Extracted records
┄┄┄┄┄┄
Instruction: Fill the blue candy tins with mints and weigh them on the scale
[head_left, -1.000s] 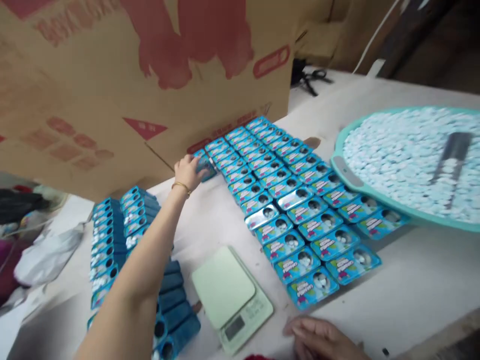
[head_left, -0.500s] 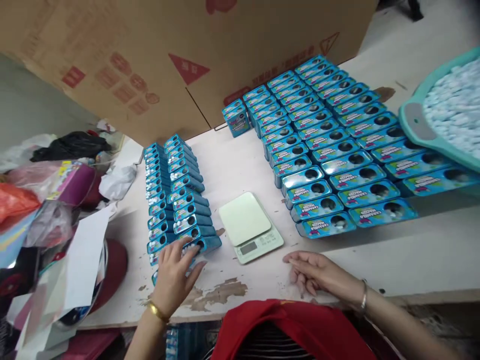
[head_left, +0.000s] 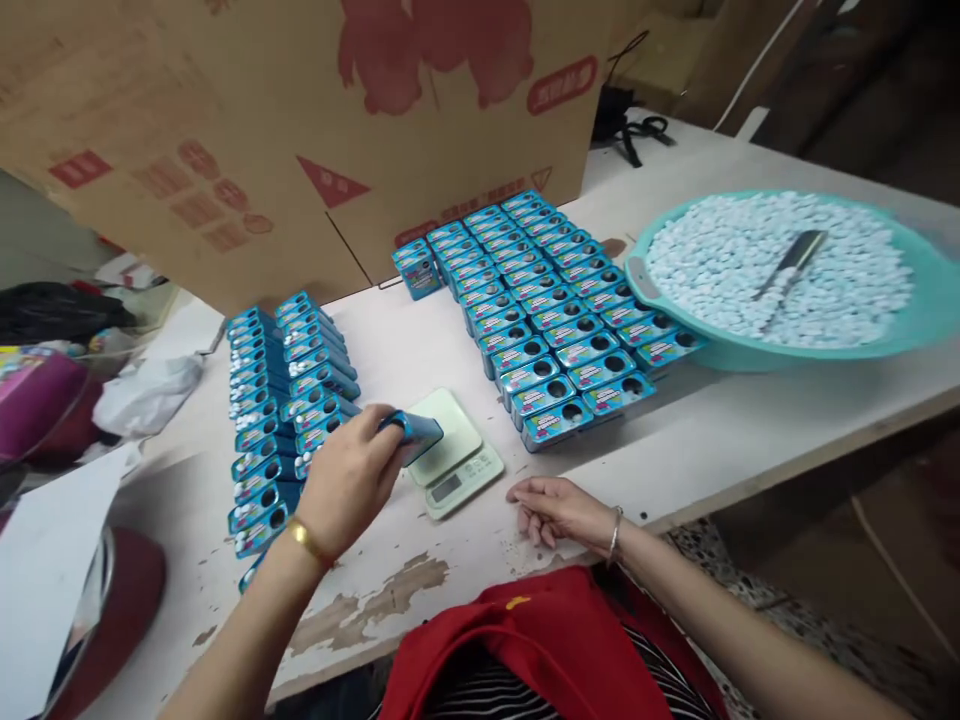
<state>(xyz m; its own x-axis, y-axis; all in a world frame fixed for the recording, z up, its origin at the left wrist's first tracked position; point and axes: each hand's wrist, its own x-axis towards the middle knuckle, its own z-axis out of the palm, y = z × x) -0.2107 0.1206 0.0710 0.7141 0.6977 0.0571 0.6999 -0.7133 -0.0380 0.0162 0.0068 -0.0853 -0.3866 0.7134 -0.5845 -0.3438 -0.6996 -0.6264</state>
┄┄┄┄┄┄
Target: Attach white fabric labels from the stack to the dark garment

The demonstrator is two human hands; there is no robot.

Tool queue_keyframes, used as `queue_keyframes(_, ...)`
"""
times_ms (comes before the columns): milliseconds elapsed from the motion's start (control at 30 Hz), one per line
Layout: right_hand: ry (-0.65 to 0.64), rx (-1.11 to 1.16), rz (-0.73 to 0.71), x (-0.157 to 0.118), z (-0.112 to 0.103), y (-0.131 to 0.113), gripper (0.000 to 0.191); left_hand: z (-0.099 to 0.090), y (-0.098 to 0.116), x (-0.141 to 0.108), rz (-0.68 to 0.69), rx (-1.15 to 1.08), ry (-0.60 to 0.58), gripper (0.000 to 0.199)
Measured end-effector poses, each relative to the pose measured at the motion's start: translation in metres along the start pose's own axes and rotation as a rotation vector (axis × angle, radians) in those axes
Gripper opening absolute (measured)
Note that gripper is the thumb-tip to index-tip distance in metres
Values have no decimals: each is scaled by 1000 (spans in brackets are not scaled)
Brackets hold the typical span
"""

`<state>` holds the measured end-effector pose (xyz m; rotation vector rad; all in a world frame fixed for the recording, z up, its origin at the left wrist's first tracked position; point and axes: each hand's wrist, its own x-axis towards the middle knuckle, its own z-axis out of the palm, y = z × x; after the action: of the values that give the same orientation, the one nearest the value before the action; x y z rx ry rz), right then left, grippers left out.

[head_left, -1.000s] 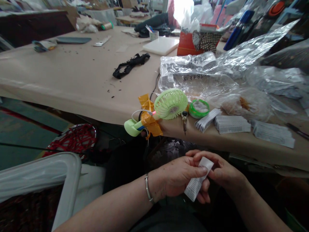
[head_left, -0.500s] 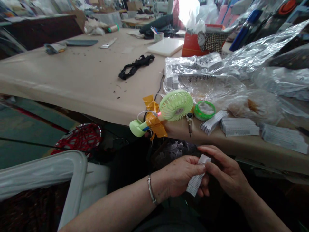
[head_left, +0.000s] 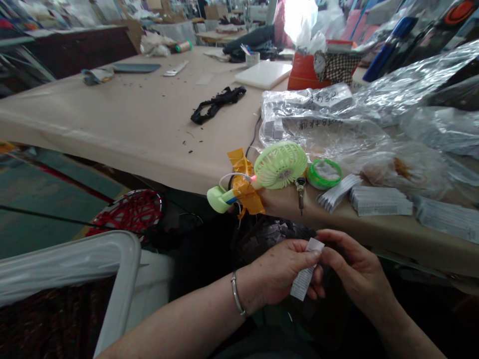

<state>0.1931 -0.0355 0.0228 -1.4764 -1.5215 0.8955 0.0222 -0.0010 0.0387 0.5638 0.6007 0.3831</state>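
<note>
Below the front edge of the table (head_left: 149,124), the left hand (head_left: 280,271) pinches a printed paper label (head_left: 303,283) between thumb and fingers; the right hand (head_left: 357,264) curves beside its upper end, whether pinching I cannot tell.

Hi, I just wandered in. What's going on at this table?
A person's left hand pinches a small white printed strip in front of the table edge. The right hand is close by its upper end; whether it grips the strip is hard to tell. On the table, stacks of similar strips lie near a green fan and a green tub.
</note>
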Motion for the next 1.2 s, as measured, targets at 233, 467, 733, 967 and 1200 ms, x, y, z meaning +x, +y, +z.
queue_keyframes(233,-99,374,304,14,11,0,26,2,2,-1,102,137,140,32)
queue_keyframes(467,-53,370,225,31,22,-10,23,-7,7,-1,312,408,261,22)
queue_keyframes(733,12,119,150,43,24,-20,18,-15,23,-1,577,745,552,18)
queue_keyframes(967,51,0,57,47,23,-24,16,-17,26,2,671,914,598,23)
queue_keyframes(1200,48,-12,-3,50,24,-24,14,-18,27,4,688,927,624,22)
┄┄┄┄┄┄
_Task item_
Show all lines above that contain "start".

_Result_
times_ms (comes before the columns): milliseconds elapsed from the motion's start (control at 30 Hz), one per line
Measured end-effector poses, each relative to the pose measured at the motion's start: translation in metres along the start pose's own axes and rotation as a rotation vector (axis × angle, radians) in those axes

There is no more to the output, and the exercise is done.